Why does GROUP BY require all SELECT columns to be listed?

SQL (and DB2) requires that every non-aggregated column in the SELECT list also appear in the GROUP BY clause. This is because GROUP BY collapses multiple rows into one group row, so the database must know which single value to display for each column. If a column is not in GROUP BY and not inside an aggregate function, DB2 has no deterministic way to choose which row's value to display, so it raises an error.

What is the performance difference between ROLLUP, CUBE, and GROUPING SETS in DB2?

ROLLUP generates N+1 grouping levels for N columns, producing the fewest extra rows. CUBE generates 2^N combinations, which can be very expensive for more than 3-4 grouping columns. GROUPING SETS is the most efficient when you need only specific combinations — it processes exactly the grouping combinations you specify without computing the rest. For large tables, prefer GROUPING SETS over CUBE unless you genuinely need all cross-dimensional combinations.

DB2 WHERE, GROUP BY, and HAVING: Filtering and Grouping Data

Q: What is the difference between WHERE and HAVING in DB2?

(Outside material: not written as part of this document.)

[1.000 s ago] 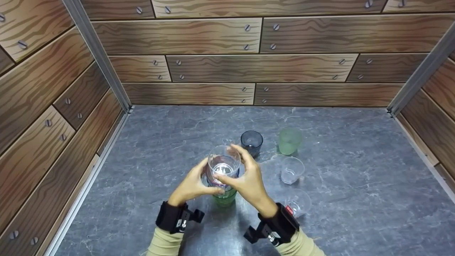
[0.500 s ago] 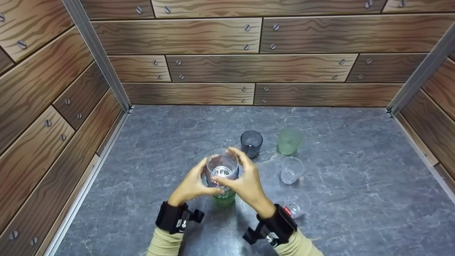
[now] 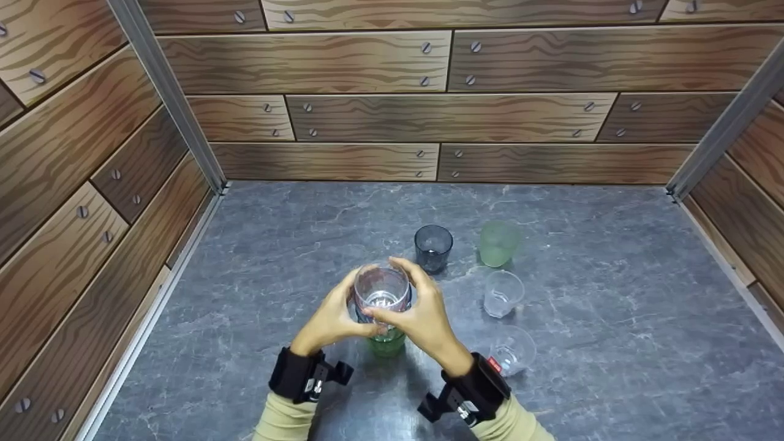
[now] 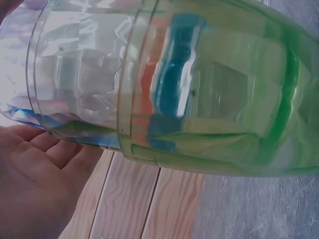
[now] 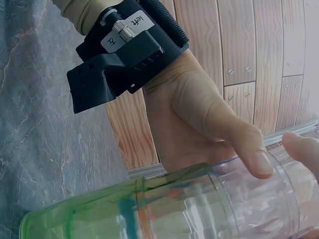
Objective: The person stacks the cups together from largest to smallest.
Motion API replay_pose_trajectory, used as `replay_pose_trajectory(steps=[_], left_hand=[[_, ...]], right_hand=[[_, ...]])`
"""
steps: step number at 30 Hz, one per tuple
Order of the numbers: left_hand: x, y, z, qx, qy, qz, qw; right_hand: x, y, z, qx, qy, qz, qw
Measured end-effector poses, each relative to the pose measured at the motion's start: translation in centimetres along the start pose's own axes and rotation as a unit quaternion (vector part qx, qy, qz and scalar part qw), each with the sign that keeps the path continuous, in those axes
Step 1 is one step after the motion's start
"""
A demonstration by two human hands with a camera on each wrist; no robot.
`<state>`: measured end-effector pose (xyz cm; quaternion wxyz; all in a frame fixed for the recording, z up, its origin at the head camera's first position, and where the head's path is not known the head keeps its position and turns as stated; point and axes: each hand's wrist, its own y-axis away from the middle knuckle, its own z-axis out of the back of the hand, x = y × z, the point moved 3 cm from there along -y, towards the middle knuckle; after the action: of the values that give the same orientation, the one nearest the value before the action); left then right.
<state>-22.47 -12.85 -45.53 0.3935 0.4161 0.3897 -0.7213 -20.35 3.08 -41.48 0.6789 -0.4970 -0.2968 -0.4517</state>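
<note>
A stack of nested cups stands upright on the table, with a green transparent cup at the bottom and clear ones above it. My left hand grips the upper part of the stack from the left, its thumb across the near side. From the right, my right hand holds the topmost clear cup, thumb at the near side and fingers round the far rim. Blue and orange bands show through the green cup's wall in the left wrist view. The left thumb lies along the clear wall in the right wrist view.
Right of the stack stand a dark grey cup, a frosted green cup and two clear cups, one behind the other. Wood-patterned walls enclose the grey marbled table.
The topmost clear cup has sunk lower into the stack, with my right hand moving slightly down with it. My left hand has stayed in place, and the other cups have not moved.
</note>
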Motion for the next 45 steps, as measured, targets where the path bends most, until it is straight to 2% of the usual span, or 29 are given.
replay_pose_trajectory(steps=[7, 12, 17, 30, 40, 45], left_hand=[[-0.2, 0.0, 0.0, -0.012, 0.008, -0.005, 0.9999], [-0.5, -0.1, -0.1, -0.013, 0.006, -0.028, 0.9995], [-0.7, -0.1, -0.2, -0.015, 0.032, -0.048, 0.9982], [-1.0, -0.2, -0.6, -0.039, 0.086, -0.054, 0.9941], [-0.8, -0.5, -0.6, -0.036, 0.088, -0.080, 0.9923], [-0.9, -0.5, -0.7, -0.035, 0.085, -0.093, 0.9915]], right_hand=[[-0.1, 0.0, 0.1, 0.011, 0.009, 0.001, 1.000], [-0.2, 0.1, 0.1, 0.022, 0.012, 0.006, 1.000], [-0.4, 0.3, 0.1, 0.026, 0.011, 0.005, 1.000], [-0.6, 0.5, 0.6, 0.036, -0.038, -0.007, 0.999], [-0.6, 0.0, 1.2, 0.016, -0.057, 0.014, 0.998], [-0.7, -0.1, 1.3, 0.001, -0.058, 0.008, 0.998]])
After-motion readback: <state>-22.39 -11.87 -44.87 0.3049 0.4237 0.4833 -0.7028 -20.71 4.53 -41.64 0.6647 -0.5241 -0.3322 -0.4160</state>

WHERE filters individual rows before any grouping or aggregation takes place. HAVING filters groups after GROUP BY has been applied and aggregate functions have been evaluated. You cannot use an aggregate function (such as SUM or COUNT) in a WHERE clause — aggregate conditions must go in HAVING. Conversely, HAVING can technically filter on non-aggregate columns, but WHERE is more efficient for that purpose because it reduces the rows before aggregation.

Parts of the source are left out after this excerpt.